– Да, конечно, ты должен взять себя в руки, – словно эхо убежденно повторила я. У Кайла в самом деле был ужасный вид: волосы растрепаны, лицо красное от слез, белая форма помята, словно он спал. – Согласна. Спокойной ночи, – попрощалась я с ним, стремясь поскорее оказаться в моей комнате. Это был длинный день, ужасно длинный, и я не была в состоянии утешать кого-то кроме себя.
Он кивнул мне головой, будто не доверял своему голосу.
Я заскочила в кухню, прежде чем подняться наверх. Мне совсем не хотелось ужинать, и я должна была сообщить об этом синьоре МакМиллиан. Когда я вошла, она обратила на меня свою лучезарную улыбку и показала на кастрюлю:
– Я готовлю суп.
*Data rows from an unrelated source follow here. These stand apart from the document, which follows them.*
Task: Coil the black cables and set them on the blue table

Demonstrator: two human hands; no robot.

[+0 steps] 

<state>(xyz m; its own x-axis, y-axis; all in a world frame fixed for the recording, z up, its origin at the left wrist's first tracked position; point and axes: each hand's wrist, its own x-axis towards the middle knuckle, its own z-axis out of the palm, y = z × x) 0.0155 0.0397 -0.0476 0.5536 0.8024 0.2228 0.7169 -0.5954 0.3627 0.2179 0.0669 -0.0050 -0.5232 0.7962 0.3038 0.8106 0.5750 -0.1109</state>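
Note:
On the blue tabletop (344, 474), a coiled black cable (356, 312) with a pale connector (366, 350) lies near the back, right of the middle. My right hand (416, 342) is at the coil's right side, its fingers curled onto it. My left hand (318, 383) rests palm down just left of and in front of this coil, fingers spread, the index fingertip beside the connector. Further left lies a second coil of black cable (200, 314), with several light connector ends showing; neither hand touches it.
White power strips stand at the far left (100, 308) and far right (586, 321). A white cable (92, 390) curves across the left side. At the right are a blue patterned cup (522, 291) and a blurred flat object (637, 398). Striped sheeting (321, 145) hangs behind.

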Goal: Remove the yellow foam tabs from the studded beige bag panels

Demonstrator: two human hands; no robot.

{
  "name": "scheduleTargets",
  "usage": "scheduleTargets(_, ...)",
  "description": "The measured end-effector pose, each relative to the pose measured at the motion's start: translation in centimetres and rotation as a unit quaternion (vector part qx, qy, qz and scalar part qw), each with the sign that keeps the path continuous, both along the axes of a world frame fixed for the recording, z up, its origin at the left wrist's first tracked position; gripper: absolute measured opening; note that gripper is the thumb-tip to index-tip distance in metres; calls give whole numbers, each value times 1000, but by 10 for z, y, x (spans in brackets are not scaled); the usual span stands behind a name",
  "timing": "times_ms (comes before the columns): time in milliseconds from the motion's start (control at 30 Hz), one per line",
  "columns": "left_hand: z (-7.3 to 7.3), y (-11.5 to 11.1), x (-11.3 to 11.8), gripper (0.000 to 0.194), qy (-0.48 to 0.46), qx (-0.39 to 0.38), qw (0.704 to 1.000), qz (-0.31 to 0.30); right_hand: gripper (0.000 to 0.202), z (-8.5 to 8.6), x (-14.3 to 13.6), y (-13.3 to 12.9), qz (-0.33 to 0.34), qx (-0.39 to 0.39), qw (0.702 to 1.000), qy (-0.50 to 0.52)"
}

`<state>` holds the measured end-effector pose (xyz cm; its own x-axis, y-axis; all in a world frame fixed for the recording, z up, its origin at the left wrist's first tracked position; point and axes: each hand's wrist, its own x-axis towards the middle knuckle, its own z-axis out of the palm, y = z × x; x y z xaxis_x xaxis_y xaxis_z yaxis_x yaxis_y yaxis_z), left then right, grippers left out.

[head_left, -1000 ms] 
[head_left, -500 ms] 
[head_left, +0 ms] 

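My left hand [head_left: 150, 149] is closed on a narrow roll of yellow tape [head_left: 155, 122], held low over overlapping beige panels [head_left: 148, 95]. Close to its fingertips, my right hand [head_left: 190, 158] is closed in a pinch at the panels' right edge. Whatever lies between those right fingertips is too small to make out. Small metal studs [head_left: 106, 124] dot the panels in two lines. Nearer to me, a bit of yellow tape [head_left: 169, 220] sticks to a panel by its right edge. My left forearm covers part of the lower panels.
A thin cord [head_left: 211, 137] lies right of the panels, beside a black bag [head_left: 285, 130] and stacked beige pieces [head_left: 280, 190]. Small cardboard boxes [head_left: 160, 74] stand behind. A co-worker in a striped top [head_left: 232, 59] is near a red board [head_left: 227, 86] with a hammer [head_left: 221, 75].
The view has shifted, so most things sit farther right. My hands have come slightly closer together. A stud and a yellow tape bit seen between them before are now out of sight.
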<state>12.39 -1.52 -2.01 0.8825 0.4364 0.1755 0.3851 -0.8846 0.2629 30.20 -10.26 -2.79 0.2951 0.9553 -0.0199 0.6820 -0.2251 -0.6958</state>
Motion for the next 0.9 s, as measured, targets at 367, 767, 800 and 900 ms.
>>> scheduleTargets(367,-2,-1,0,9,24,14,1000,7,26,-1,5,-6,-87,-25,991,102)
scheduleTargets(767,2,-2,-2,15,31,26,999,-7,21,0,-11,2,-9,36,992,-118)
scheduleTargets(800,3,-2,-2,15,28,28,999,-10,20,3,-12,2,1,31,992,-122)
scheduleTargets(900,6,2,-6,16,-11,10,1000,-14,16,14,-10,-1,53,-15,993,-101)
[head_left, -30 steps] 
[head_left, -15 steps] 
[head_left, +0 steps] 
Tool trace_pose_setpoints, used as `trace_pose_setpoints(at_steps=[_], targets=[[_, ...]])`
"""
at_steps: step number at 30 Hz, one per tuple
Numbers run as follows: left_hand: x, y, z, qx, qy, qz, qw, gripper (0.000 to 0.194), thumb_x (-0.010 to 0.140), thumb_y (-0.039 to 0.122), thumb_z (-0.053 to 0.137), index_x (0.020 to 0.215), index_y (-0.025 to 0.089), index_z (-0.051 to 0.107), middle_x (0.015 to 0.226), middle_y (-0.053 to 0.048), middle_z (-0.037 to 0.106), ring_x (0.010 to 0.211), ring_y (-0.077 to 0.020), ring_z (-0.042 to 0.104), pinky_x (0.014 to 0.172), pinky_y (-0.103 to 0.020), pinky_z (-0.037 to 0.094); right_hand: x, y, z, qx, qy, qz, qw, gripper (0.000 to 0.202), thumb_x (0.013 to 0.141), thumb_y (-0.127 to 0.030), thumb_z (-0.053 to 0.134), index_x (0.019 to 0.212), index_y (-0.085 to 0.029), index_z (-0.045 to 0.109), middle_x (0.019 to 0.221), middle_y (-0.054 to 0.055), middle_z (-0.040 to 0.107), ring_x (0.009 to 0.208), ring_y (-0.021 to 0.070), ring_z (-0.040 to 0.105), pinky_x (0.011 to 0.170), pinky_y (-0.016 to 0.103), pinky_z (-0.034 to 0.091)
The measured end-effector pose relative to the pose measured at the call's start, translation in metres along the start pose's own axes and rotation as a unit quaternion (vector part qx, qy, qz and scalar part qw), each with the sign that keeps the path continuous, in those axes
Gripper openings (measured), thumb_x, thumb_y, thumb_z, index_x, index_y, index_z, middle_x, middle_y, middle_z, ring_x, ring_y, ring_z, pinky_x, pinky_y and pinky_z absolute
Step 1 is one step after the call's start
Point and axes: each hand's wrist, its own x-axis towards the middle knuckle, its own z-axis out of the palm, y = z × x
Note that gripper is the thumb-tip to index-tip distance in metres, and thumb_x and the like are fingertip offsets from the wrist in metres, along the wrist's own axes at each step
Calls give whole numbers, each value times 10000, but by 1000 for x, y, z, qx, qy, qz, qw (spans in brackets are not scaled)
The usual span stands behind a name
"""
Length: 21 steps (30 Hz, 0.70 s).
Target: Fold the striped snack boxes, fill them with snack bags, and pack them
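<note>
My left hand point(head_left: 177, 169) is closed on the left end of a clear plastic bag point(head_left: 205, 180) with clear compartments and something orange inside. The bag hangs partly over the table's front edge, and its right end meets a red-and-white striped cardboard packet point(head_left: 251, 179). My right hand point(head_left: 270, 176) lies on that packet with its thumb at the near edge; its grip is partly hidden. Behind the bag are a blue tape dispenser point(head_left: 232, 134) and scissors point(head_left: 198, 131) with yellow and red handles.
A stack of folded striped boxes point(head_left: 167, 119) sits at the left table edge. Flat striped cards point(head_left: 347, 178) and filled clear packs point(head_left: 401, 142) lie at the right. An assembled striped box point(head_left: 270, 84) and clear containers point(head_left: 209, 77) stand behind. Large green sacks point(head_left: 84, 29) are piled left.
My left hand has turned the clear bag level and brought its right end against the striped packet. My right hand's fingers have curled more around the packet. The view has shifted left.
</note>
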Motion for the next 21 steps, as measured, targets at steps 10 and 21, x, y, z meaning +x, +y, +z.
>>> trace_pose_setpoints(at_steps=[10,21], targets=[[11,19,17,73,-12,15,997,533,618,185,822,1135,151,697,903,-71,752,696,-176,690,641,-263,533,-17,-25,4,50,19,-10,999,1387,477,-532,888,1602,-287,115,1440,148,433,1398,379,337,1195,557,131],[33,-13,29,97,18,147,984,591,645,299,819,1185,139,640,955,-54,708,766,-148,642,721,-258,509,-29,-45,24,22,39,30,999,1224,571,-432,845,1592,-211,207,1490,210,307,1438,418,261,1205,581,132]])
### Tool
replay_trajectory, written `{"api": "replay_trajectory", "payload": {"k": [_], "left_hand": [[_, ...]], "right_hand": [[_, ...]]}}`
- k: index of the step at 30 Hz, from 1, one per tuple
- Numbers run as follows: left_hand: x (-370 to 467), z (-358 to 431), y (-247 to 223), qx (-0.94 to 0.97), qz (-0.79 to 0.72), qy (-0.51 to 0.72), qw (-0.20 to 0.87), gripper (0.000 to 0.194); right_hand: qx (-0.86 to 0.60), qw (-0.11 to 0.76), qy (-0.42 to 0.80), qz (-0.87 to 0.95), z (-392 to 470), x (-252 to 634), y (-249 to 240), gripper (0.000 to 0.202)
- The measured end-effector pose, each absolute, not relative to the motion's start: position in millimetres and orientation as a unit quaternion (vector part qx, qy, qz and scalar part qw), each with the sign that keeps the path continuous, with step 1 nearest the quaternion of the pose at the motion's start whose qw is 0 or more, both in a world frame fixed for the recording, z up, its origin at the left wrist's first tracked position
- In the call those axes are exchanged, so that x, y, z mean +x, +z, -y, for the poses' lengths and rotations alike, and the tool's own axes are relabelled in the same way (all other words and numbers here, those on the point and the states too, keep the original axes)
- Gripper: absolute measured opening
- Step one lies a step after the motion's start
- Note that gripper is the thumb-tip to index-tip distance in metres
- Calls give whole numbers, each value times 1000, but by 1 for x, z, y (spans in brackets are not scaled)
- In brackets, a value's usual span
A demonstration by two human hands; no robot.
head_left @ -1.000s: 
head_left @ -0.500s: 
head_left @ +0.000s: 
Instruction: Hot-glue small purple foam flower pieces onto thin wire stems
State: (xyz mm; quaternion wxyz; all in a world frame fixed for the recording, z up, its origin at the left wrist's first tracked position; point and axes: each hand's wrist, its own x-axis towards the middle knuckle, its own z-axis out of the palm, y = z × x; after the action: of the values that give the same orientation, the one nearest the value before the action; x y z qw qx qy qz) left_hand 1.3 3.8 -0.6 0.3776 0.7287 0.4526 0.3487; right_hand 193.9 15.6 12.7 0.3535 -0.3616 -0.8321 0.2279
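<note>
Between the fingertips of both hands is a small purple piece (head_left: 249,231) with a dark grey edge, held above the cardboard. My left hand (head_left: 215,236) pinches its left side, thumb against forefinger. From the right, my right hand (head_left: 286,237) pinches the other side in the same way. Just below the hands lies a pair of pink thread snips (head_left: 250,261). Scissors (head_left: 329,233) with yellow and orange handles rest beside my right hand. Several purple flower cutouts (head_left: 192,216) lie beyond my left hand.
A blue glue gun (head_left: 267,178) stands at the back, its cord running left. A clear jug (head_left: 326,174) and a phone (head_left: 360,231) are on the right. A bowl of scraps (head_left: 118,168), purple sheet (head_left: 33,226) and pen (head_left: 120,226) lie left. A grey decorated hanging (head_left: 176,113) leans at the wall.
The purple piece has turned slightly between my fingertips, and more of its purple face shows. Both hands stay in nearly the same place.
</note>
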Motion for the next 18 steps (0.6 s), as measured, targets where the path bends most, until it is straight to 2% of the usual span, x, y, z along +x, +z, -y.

Я понимаю, что сегодня жарко, но мы же не можем питаться одними салатами до самого сентября.
Чувство вины буквально ударило мне по шее, потому я трусливо изменила свое решение:
– Я обожаю суп, вне зависимости от того, жарко или нет, – и прежде, чем она начала болтать, я рассказала ей о Кайле, опуская смущающие детали: – Кажется, он действительно расстроен разводом, – произнесла я, садясь за стол.
Она кивнула, продолжая помешивать суп.
– Эти отношения должны были закончиться. Жена переехала в Эдинбург несколько месяцев назад и, говорят, завела кого-то другого. Знаете, какие бывают злые языки… Он не святой, но привязан к этим местам и никогда не смог бы оставить село.
Я налила себе воды из графина.
– Именно поэтому он не хочет уходить отсюда?
Экономка разлила суп по тарелкам, и я тут же начала поглощать его. Я даже не предполагала, что была такой голодной.
– Кайл только и делает, что говорит о том, что ему страшно надоело это место, этот дом, синьор МакЛэйн, однако он не уходит. Кто другой взял бы его?
Я с любопытством посмотрела на нее поверх тарелки.
– Он не дипломированный медбрат?
МакМиллиан аккуратно разломила кусок хлеба на две половинки.
– Дипломированный. Но посредственный и ленивый. Нельзя сказать, конечно, что он убивается здесь. И потом, так часто этот дурной запах алкоголя. Я не хочу сказать, что он пьяница, но… – в голосе ее звучало явное неодобрение.
– Я люблю этот дом, – сказала я, не задумываясь.
– Неужели, синьорина Бруно? – ошеломленно воскликнула женщина.
Я перевела взгляд на тарелку, щеки мои пылали.
– Я чувствую себя здесь, как дома, – объяснила я, понимая, что говорю чистую правду. Несмотря на резкую смену настроения моего притягательного писателя, я чувствовала себя комфортно среди этих стен, вдали от страданий подавляющего меня прошлого.